A journalist friend once gave me a very good tip if ever I wanted to write another column.
“Call it ‘Meanwhile’”, he said.
It’s a clever idea, isn’t it? ‘Meanwhile’ – it must be the most common linking word in journalist’s toolkit.
You know how it goes:
“……. and so, with a string of five goals, Côte d’Ivoire moved effortlessly into the semi-finals of the Africa Cup of Nations.
Meanwhile, back in England, Arsenal returned to the top of the Premier League as Manchester United dropped two points at Tottenham.’
And it’s a word I want to use now. For the last four weeks it has not felt possible or proper to write about anything other than the eruptions of violence that have been going on around us. But perhaps now is the time for a ‘Meanwhile’ diversion:
Meanwhile, it was coming up to lunchtime on Sunday – they day we often go out for a family meal. Someone had told us that there is a very good Indian restaurant upstairs in the Crossroads shopping mall at Karen. So that’s where we went.
Do you know the place? Well, if you’ve been to Karen over this last year or so, you couldn’t have missed it. It stands square and fairly tall on the Langata Road and just before the roundabout of what we used to call ‘Karen dukas’.
Some duka, the Crossroads mall. There is a Nakumatt at the heart of it. Like all the other Nakumatts that have sprung up around the city. What’s their slogan? ‘You need it – We’ve got it!’ I suppose if you are one of the growing but now very nervous middle class of Kenya, then you could say that the Nakumatts stock the sorts of things you need.
But many of the smaller shops that cluster round the Karen Nakumatt – what they offer are more likely to be things you want rather than need. The name of the hairdresser is indicative – ‘Top of the World’. ‘Little Red’, the ‘unmistakable’ one, has taken a shop there, as have a number of other up-market clothes shops. There are tasteful interior designers. There are sellers of luxury items from ancient-style Persian carpets to the latest laptop computers.
On the ground floor, Dormans have set up a coffee café, opposite a restaurant serving Mexican dishes. These are both busy places, right in the middle of things. Good for a quick snack or an animated chat. But we were making upstairs for a more restful and relaxed place. The Indian restaurant. We discovered it is called ‘Open House’.

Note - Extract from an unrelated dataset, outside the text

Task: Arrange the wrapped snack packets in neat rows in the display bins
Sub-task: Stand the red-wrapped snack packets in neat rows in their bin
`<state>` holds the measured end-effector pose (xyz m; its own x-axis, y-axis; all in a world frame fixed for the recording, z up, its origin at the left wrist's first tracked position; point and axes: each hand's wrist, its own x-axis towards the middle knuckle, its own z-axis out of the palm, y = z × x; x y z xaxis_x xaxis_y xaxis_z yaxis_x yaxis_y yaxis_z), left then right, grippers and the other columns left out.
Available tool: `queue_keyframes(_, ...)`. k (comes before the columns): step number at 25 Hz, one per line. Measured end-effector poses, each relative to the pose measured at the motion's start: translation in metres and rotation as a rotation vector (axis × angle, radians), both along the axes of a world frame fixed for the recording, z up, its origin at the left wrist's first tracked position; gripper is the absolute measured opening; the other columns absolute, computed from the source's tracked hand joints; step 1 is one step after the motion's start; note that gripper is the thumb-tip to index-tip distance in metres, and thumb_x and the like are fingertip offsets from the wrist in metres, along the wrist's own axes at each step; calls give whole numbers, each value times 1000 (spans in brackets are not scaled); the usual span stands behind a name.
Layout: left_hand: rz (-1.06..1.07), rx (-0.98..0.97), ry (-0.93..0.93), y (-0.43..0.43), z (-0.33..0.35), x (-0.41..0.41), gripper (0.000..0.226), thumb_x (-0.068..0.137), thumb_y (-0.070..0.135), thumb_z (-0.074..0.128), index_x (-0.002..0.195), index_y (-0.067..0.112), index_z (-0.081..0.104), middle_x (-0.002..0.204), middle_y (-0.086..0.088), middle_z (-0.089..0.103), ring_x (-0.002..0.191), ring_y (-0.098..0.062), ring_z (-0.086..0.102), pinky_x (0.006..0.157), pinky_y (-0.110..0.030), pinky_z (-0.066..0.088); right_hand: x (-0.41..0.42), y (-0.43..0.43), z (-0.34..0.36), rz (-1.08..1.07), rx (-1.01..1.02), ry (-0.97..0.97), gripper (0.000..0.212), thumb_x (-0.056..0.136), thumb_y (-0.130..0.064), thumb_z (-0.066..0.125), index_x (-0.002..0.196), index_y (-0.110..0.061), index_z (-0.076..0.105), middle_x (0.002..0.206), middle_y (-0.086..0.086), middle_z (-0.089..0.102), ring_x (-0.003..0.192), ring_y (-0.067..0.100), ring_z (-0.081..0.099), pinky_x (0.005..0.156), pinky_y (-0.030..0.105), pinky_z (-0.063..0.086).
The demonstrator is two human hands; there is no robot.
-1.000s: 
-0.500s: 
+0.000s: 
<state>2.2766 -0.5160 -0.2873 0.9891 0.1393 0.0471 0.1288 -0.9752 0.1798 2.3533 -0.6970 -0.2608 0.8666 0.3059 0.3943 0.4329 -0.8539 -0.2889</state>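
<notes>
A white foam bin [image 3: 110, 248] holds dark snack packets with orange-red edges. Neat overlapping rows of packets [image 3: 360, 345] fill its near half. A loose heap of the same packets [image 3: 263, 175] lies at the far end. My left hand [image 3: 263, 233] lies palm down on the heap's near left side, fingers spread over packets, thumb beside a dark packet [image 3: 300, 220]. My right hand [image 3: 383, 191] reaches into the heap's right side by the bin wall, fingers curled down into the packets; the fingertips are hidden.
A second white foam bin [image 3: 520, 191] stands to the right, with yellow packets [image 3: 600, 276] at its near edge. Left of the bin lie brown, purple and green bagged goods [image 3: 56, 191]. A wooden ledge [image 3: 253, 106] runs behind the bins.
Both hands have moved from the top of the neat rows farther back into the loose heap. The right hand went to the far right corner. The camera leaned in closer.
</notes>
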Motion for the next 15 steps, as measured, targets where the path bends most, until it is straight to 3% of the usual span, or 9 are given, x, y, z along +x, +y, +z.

I first knew the Open House when it really was just that – an open space in a stair well of a small shopping block along Mpaka Road in Westlands. The ambiance was a nothing – so the fact that so many people chose to eat there meant that the food must have been very good. It was. Then the Open House moved to Centro House, also in Westlands – and now there is this second one in Karen.
The food is still very good. The three of us shared a tasty variety of Tandoori Chicken, Vegetable Makhanwala (‘garden fresh and seasonable vegetables prepared according to our chef’s secret recipe’), Dal Tadka (mixed yellow lentils), and Pilhao Rice. The spelling of the last dish suggests a Goan influence in the cuisine.
As my son and I differed over whether the spicing would be ‘medium’ or ‘hot’, the waiter, with an amused smile, offered the compromise of ‘medium plus’.
The decor is interesting, too – authentic Indian, with fretted wooden screens and rich fabrics.
Looking down on the busy car park and the throngs of Kenyan mid-day Sunday shoppers – young men and women in their smart casuals – it was a reminder of how Kenya’s economy has grown over the last twenty years or so. Twenty years back, Karen dukas was mainly a watering and refuelling place for KCs and expats.
And then my son said: ‘Look, Dad – Look!’ A bright yellow Hummer was going passed along the Langata Road. A reminder that, meanwhile, outside these islands of affluence, Kenya is still at another kind of crossroads.